Am nächsten Tage gegen Mittag traf Anastasia Pasek keuchend vom schnellen Lauf und ganz verstört im Dorf ein. Sie hatte Holz im Walde gesammelt, hatte das Bündel gedankenlos auf den Rücken genommen und war auf dem Rückweg an dem Häuslein der Bryks vorbeigekommen. Da saß eine große graue Katze mit feurigen Augen und fauchte. Auf drei Beinen stand ein Kessel vor der Tür, aus dem die Dämpfe stiegen, und Barbara Bryk rührte mit der Kelle um, während sie gellend sang. Gelähmt vor Angst war Anastasia Pasel starr stehen geblieben.

Da hatte Barbara Bryk, die Hexe, mit der Kelle nach ihr ein paar Tropfen der bösen Säfte gespritzt, die im Kessel brodelten. Hui, wie sie gelaufen war! Aber das Kreuz tat ihr weh, und Stiche hatte sie in der Seite – da mußte wohl ein Tropfen des höllischen Giftes sie erreicht haben!

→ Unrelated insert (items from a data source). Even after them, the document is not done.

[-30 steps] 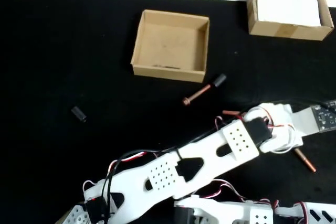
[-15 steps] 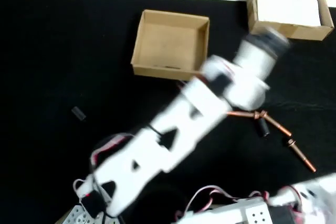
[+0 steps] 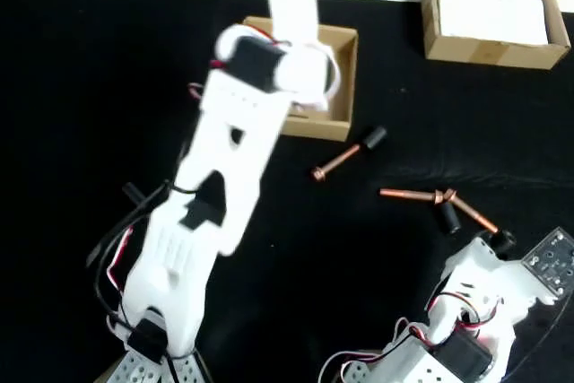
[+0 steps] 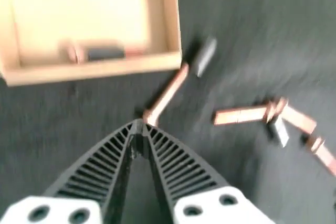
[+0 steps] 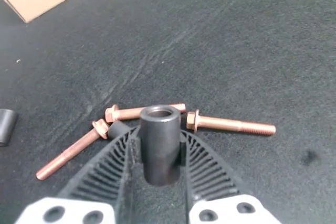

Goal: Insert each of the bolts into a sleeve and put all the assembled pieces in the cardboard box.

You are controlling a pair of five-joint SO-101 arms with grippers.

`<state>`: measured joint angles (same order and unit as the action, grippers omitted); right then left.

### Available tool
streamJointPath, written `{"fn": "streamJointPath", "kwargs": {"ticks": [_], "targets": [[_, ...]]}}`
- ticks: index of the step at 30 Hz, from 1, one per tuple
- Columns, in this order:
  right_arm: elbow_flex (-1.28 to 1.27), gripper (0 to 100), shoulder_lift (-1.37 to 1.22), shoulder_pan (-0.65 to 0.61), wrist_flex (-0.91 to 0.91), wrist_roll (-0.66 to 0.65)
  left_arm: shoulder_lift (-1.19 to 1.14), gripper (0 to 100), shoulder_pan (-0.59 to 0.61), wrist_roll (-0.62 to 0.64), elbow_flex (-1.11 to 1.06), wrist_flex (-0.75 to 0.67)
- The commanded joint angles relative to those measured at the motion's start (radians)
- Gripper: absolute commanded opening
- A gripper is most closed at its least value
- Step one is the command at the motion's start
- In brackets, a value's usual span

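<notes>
Left arm [image 3: 235,132] swung to the box [image 3: 316,125]; sleeve [image 5: 159,153] clamped in right gripper [image 5: 159,136].

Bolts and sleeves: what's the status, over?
Left tool shut, empty. Right tool shut on a black sleeve. One assembled piece in the cardboard box. Bolts loose nearby.

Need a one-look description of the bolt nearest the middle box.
Find the open cardboard box at the middle of the table, not the white-filled one. Just off its front right corner lies a copper bolt, tip at a black sleeve. It lies alone, while the other bolts touch in a cluster farther right.
</notes>
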<state>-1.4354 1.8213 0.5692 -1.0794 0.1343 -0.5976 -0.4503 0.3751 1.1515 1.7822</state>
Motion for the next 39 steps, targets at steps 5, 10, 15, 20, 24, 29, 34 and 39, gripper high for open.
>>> {"fn": "streamJointPath", "kwargs": {"ticks": [5,10,15,20,24,29,34,39], "targets": [[0.010,0.7,0.008,-0.001,0.015,0.006,0.298,1,-0.163,0.127,-0.579,-0.097],[0.010,0.7,0.008,-0.002,0.015,0.006,0.298,1,-0.162,0.180,-0.708,-0.334],[0.010,0.7,0.008,-0.001,0.013,0.006,0.208,1,-0.159,0.181,-0.839,-0.640],[0.010,0.7,0.008,-0.001,0.013,0.006,0.107,1,-0.142,0.304,-0.842,-0.733],[0.010,0.7,0.008,-0.001,0.013,0.006,0.091,1,-0.102,0.354,-0.843,-0.752],[0.010,0.7,0.008,-0.001,0.012,0.006,0.087,1,-0.048,0.368,-0.854,-0.747],[0.010,0.7,0.008,-0.008,0.012,0.006,0.093,1,-0.033,0.368,-0.906,-0.746],[0.010,0.7,0.008,-0.008,0.013,0.006,0.099,1,-0.074,0.371,-0.908,-0.712]]}}
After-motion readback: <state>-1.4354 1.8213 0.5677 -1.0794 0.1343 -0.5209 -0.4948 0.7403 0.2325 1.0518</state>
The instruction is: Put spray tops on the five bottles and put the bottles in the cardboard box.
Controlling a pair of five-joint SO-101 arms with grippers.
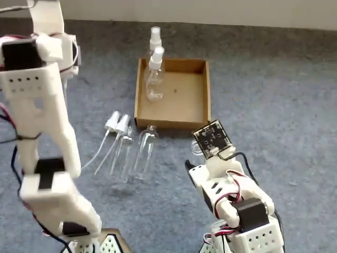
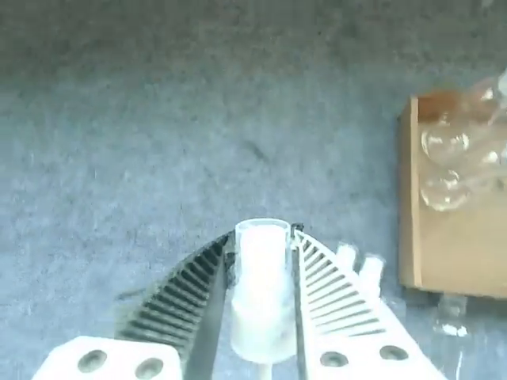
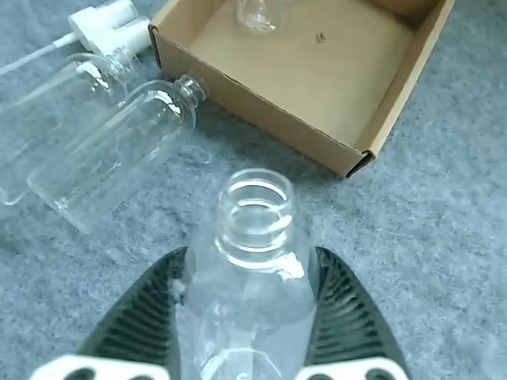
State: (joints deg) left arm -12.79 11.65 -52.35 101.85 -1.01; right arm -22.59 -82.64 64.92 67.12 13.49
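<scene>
The left gripper (image 2: 261, 237) is clenched on a white spray top (image 2: 261, 297), raised over the left side of the grey carpet (image 1: 274, 79). The right gripper (image 3: 249, 255) grasps an uncapped bottle (image 3: 249, 305) near the carpet's near edge. The cardboard box (image 1: 184, 103) sits toward the far edge, with two capped bottles (image 1: 154, 79) at its far left corner. Two uncapped bottles (image 1: 145, 150) and two loose spray tops (image 1: 112, 121) lie just beside its near left corner.

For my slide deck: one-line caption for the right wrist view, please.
Right gripper grips an open-necked bottle; a second bottle lies beside the cardboard box.
</scene>
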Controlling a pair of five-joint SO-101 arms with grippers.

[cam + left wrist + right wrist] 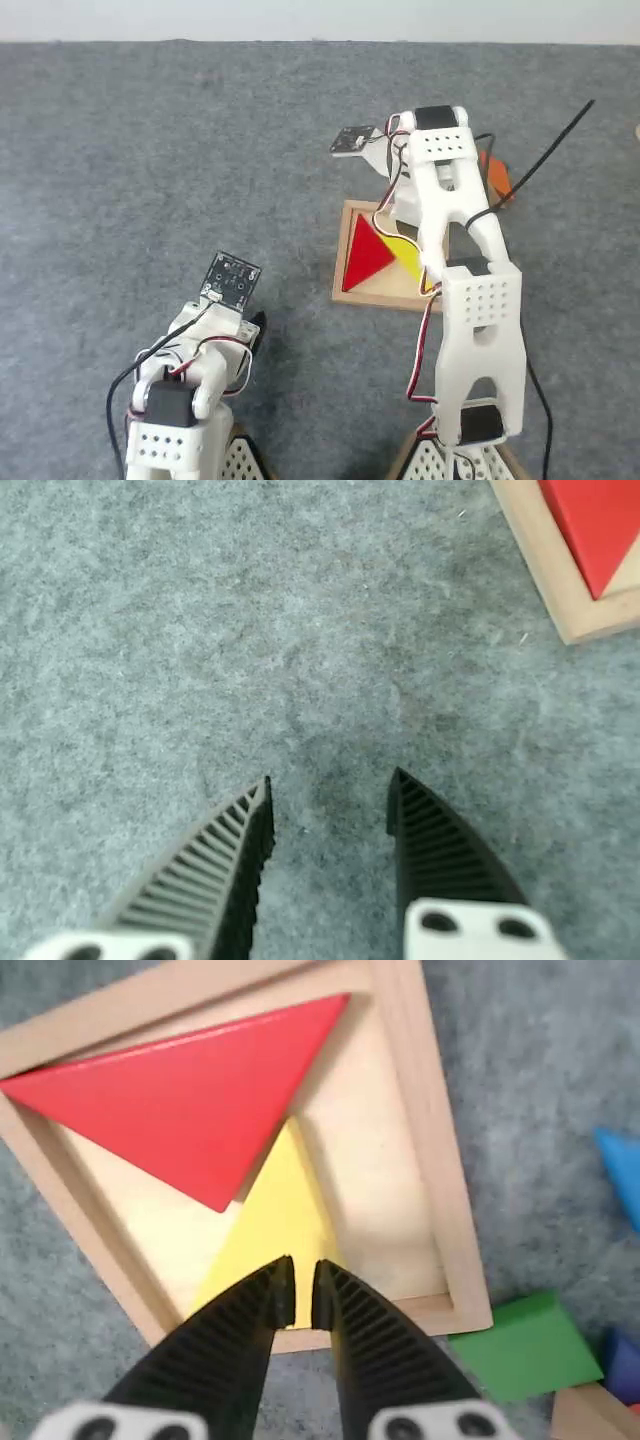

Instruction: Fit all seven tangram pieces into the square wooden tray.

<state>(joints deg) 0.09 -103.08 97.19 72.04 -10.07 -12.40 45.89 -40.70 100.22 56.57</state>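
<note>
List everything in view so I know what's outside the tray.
wooden tray: 1, light wood, under the right arm
red triangle: 1, red, in the tray
yellow triangle: 1, yellow, in the tray, touching the red
green piece: 1, green, on the mat beside the tray
blue piece: 1, blue, on the mat
dark piece: 1, blue or purple, beside the green
orange piece: 1, orange, beyond the tray, partly hidden
mat: 1, grey, covering the table
left gripper: 1, black fingers open, over bare mat
right gripper: 1, black fingers nearly shut, over the yellow triangle
</note>
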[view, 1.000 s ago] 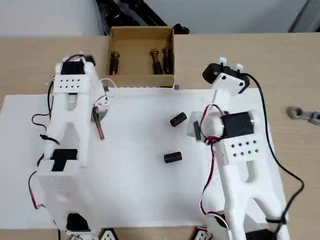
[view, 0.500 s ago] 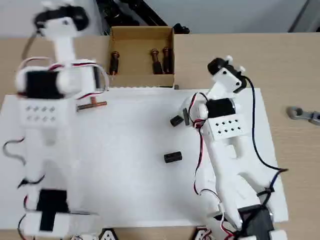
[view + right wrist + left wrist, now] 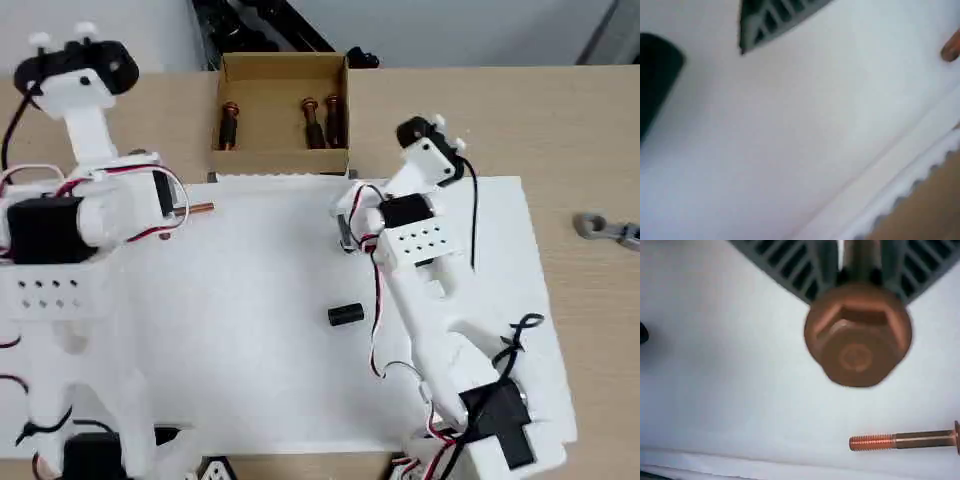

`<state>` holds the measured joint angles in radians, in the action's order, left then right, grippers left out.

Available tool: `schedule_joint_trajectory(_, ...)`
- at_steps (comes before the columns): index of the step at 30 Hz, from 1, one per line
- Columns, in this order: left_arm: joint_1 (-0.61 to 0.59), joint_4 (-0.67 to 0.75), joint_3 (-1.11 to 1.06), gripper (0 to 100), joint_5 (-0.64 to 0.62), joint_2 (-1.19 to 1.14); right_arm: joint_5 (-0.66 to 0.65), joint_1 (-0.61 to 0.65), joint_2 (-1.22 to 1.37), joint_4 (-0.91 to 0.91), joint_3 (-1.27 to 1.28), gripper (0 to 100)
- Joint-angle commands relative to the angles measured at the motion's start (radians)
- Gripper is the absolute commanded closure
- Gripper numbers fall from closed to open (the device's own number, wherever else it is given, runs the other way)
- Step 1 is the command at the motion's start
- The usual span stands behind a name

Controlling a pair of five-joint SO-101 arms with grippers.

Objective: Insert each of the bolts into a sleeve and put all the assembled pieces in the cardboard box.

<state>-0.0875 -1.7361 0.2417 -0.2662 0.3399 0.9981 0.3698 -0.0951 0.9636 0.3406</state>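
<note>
Since a second ago, on the left: swings out toward 9 o'clock, turns the bolt (image 3: 198, 208) from slanted to level; on the right: slides toward 10 o'clock to a sleeve (image 3: 655, 75). Fingers of the left gripper (image 3: 172, 207) clenched on the bolt, thread aiming 3 o'clock at that sleeve. Right gripper (image 3: 345, 228) nearer, just beside it; grip not tellable. From the left wrist: hex head end-on, spare bolt (image 3: 902, 440) flat on the white sheet (image 3: 250, 380).

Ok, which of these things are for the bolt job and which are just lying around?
For the job: held bolt, loose bolt, black sleeve, cardboard box, pieces inside it.
Just lying about: wrench.
</note>
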Motion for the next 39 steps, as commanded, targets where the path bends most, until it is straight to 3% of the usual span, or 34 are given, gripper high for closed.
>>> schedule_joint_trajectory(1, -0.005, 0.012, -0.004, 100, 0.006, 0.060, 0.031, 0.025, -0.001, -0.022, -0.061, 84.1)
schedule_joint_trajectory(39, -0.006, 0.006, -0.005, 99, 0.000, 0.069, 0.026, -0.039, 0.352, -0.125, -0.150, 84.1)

Jeden Tag ereignete sich nun etwas Ähnliches. Die graue Katze kannte bald jeder. Sie spazierte stets neben Barbara Bryk einher. Und immer wilder setzte die sonst ganz brachliegende Phantasie der Dörfler ein. Die graue Katze flog als Fledermaus durch die Luft. Aus den Wolken scholl hin und wieder ein meckerndes Lachen. Das war nicht etwa die Bekassine, das war das Teufelsliebchen, die Hexe. Und jede zweite, dritte Nacht fuhr mit dem glühenden Schweif, der sich wie eine Fackel schwang, der Satan in den Schornstein zu Barbara Bryk. Jeder hatte es schon ein paarmal gesehen, so daß niemand extra deswegen aufblieb.